Conventionally, methods for producing ultrafine metal compound particles include:
There are solid-phase reaction methods, thermal decomposition methods, gas-phase reaction methods, etc. Among these, the gas-phase reaction method is superior to other methods because (a) the raw material is volatile and purification is easy, and the resulting powder can be easily pulverized. Since the product is unnecessary, the product is highly pure, fb) There is little aggregation of the produced particles, (C1
Depending on the reaction conditions, ultrafine particles with a narrow particle size distribution can be easily produced by iM.
It has the characteristics that the atmosphere can be easily controlled, and it can be applied not only to oxides but also to non-oxides such as metals, nitrides, carbides, and boron, which are difficult to synthesize directly by other methods.

For this reason, a method of producing ultrafine metal compound particles from a gas phase is attracting attention.

A method for producing ultrafine metal compound particles by this conventional gas phase reaction will be explained using silicon nitride as an example. The production of silicon nitride involves, for example, silicon tetrachloride (silicon tetrachloride) heated to high temperature.
Sick, ) and ammonia gas are introduced into the reaction vessel,
Mix rapidly in a reaction vessel and react at 1000°C to 1500°C. The formula for this reaction is as follows.

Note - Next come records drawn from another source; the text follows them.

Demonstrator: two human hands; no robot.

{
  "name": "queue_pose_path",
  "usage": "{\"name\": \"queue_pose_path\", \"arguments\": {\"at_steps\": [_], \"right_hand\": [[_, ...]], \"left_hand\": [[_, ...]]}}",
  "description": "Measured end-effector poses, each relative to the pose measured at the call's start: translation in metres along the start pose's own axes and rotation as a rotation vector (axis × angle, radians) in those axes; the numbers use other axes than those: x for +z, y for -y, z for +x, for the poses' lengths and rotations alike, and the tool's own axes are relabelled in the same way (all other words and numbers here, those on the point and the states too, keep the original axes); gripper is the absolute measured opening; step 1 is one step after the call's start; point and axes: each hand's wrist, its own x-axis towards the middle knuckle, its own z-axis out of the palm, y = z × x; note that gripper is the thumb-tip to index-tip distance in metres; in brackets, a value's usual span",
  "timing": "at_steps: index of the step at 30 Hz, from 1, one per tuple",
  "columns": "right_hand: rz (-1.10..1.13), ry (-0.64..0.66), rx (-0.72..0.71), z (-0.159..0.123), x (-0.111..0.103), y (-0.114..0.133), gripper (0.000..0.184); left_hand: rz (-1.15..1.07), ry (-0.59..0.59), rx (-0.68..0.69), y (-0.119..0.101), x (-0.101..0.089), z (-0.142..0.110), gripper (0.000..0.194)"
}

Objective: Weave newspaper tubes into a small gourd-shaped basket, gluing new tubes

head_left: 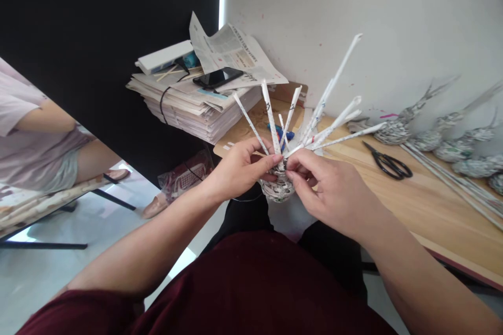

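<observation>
Between my hands, above my lap, is a woven newspaper piece (278,190) with a rounded body and a narrow neck. Several rolled paper tubes (271,110) fan upward and outward from its neck. My left hand (245,167) pinches the neck from the left, thumb lying across it. On the right side, my right hand (328,186) has its fingers closed at the neck, around the base of the tubes. The exact strand under my right fingertips is hidden. A blue object (288,135) shows partly behind the tubes.
Black scissors (387,162) lie on the wooden table (396,209). Several similar woven pieces (393,131) and long paper tubes (451,178) lie at the right. A phone (218,78) rests on stacked newspapers (196,110). Another person (43,131) sits at far left.
</observation>
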Motion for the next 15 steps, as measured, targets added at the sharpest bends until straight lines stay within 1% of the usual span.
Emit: {"name": "queue_pose_path", "arguments": {"at_steps": [4,9,15], "right_hand": [[0.052,-0.006,0.026,0.0027,0.0019,0.0001,0.009],[0.092,-0.023,0.063,0.0053,0.0057,0.0014,0.009],[0.068,-0.021,0.126,0.0084,0.0087,0.0052,0.01]], "left_hand": [[-0.006,-0.009,0.014,0.0027,-0.0022,-0.0001,0.031],[0.008,0.016,0.055,0.0069,-0.0058,0.0004,0.023],[0.005,0.033,0.073,0.0081,-0.0065,-0.0006,0.016]]}}
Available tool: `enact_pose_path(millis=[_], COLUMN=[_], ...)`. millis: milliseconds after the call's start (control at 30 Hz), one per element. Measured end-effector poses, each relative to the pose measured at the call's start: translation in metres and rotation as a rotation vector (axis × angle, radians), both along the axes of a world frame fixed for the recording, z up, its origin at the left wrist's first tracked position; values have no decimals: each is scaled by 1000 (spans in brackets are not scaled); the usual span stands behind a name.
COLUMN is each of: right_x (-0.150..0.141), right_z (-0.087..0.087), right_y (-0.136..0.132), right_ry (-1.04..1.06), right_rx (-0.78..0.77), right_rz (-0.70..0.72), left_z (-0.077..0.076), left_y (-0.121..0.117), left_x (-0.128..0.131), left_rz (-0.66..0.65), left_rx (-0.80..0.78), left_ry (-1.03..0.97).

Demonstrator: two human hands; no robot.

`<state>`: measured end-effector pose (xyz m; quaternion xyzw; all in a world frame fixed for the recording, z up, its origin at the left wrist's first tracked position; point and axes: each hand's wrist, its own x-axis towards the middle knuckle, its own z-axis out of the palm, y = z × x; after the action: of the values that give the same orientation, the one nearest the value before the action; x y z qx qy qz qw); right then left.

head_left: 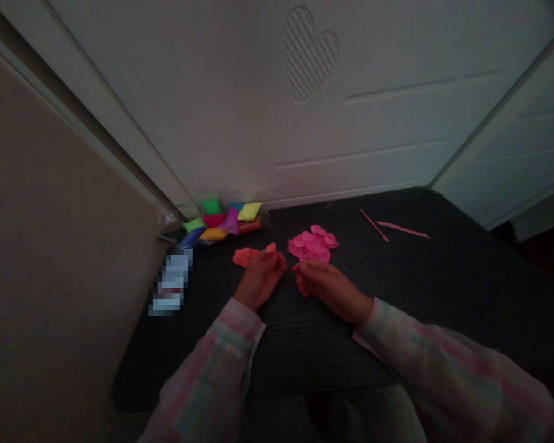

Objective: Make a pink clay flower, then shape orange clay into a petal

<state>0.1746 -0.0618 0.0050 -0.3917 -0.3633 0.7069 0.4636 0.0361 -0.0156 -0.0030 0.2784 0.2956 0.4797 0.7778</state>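
My left hand (261, 280) is closed, its fingers curled, with a small bit of orange modelling clay (270, 248) showing at the fingertips. Just behind it lies a larger flattened lump of orange clay (244, 256) on the black table. My right hand (330, 288) is curled closed a short gap to the right, its thumb side up; what it holds, if anything, is hidden. Beyond the right hand sits a pink clay piece (310, 245), covered with several small round discs. The right hand partly overlaps its near edge in view.
Several coloured clay packets (231, 220) lie at the table's back left. A blurred-out pale object (173, 283) rests by the left edge. Two thin pink tools, a stick (373, 225) and a flat knife (402, 229), lie at back right. A white panel (240, 92) stands behind the black table (434, 289).
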Motion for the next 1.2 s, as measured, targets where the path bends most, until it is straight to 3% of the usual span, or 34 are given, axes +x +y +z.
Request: enact_pose_path(millis=[67, 167, 267, 333, 467, 600, 967, 1200], right_x=[3, 9, 13, 15, 16, 18, 15, 15], right_z=[2, 7, 10, 10, 5, 2, 8, 5], right_y=[1, 1, 0, 1, 3, 4, 5, 4], right_ry=[-143, -526, -856, -960, -1053, -1094, -1020, -1114], right_rx=[160, 498, 773, 859, 905, 928, 885, 905], right_rz=[-126, -279, -302, -306, -295, -273, -283, -313], left_z=[-2, -5, -6, -5, -2, 0, -4, -4], left_y=[-1, -5, -10, -12, -15, -15, -13, -14], left_x=[1, 3, 5, 6, 7, 7, 6, 5], left_rz=[-44, -148, -212, -169, -13, 53, 131, 195], left_rx=[64, 247, 481, 625, 855, 1000, 1100, 1283], left_ry=[113, 420, 711, 858, 1087, 1116, 1130, 1191])
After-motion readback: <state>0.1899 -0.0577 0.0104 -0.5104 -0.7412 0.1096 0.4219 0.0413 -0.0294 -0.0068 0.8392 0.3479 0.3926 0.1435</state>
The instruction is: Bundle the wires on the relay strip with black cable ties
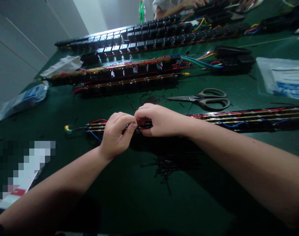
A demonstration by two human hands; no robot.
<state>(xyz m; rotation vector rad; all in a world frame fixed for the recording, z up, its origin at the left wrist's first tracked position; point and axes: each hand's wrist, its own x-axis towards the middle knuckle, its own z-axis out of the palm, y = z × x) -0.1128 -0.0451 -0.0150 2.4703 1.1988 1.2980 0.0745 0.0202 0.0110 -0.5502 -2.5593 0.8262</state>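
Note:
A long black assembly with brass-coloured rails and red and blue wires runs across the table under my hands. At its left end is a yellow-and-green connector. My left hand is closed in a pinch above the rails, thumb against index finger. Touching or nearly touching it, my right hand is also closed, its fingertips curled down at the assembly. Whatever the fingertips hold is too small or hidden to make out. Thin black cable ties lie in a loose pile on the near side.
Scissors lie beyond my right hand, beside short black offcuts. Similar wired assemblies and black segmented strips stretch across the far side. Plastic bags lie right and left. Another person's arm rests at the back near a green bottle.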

3SiCβ&+4NH, →Si+Na +12HC6(
"Chemical Engineering J, October 1982, Vol. 2 [Manufacture of fine powder materials and surface modification technology"] By the way, in the production of silicon nitride, silicon tetrachloride, which is a metal chloride, is used as a metal and a chloride alone. There is a problem in that it is extremely expensive (at least 10 times more expensive than when it is used alone) and significantly increases manufacturing costs.

In addition, because the reaction in the high-temperature reaction vessel cannot be sufficiently controlled, the particle size distribution of the obtained ultrafine metal compound particles is 100%.
There is a problem that the number of people varies from 1,000 to 1,000 people, and the variation becomes large.

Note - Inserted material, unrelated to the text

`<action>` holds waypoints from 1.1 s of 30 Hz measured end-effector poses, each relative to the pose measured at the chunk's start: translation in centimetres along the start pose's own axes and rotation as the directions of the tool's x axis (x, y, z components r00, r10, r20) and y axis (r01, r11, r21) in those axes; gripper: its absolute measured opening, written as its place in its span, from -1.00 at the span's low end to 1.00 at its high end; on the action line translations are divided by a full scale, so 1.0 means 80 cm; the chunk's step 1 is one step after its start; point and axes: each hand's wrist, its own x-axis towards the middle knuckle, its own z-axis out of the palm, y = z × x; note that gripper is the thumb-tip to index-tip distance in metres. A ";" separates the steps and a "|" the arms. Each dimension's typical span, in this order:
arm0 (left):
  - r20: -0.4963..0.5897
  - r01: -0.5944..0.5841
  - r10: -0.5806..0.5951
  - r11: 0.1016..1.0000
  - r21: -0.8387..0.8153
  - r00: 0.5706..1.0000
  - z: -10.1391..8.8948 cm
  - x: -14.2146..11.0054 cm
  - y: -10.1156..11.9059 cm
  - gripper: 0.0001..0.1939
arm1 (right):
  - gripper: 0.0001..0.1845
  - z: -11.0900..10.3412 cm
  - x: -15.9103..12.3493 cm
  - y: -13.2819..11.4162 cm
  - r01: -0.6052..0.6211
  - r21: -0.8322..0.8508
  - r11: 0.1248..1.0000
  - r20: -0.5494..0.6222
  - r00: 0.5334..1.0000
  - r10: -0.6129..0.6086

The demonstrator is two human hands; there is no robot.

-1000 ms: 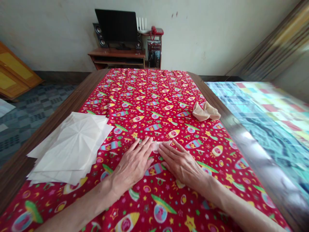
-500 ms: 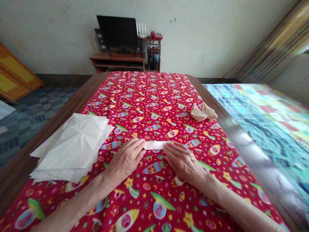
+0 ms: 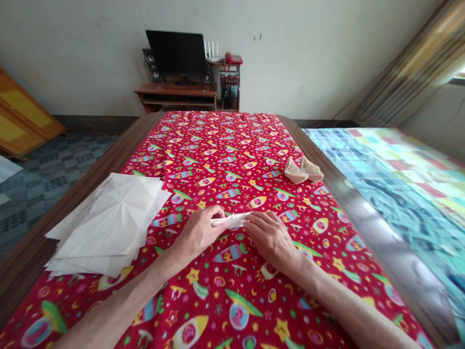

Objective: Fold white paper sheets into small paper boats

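Observation:
A narrow strip of folded white paper lies on the red patterned tablecloth in front of me. My left hand is curled, with its fingertips pinching the strip's left end. My right hand covers the strip's right end, its fingers bent and pressed on the paper. Both forearms reach in from the bottom of the view.
A stack of creased white paper sheets lies on the left of the cloth. A crumpled beige folded piece sits at the right near the table's wooden edge. A desk with a monitor stands against the far wall.
Both hands were flat on the strip, sliding apart along it. Now the fingers have curled and pinch the strip, and its middle has lifted a little.

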 end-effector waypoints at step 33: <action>0.102 -0.035 0.045 0.995 -0.098 0.994 -0.001 0.006 -0.002 -0.68 | -0.78 -0.019 0.029 -0.019 -0.170 0.199 0.965 -0.030 0.983 0.179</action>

[Purpose of the invention]

The present invention has been made to solve the problems of the prior art described above, and an object of the present invention is to form a metal chloride starting from a metal powder in a method for producing ultrafine metal compound particles, and to form a metal chloride by starting from a metal powder. By continuously performing the steps of reacting the metal compound with the reaction gas, the purpose is to reduce costs and make the particle size distribution of the obtained ultrafine metal compound particles uniform.

[Structure of the invention]

According to the present invention, this object is achieved by the following method for producing ultrafine metal compound particles.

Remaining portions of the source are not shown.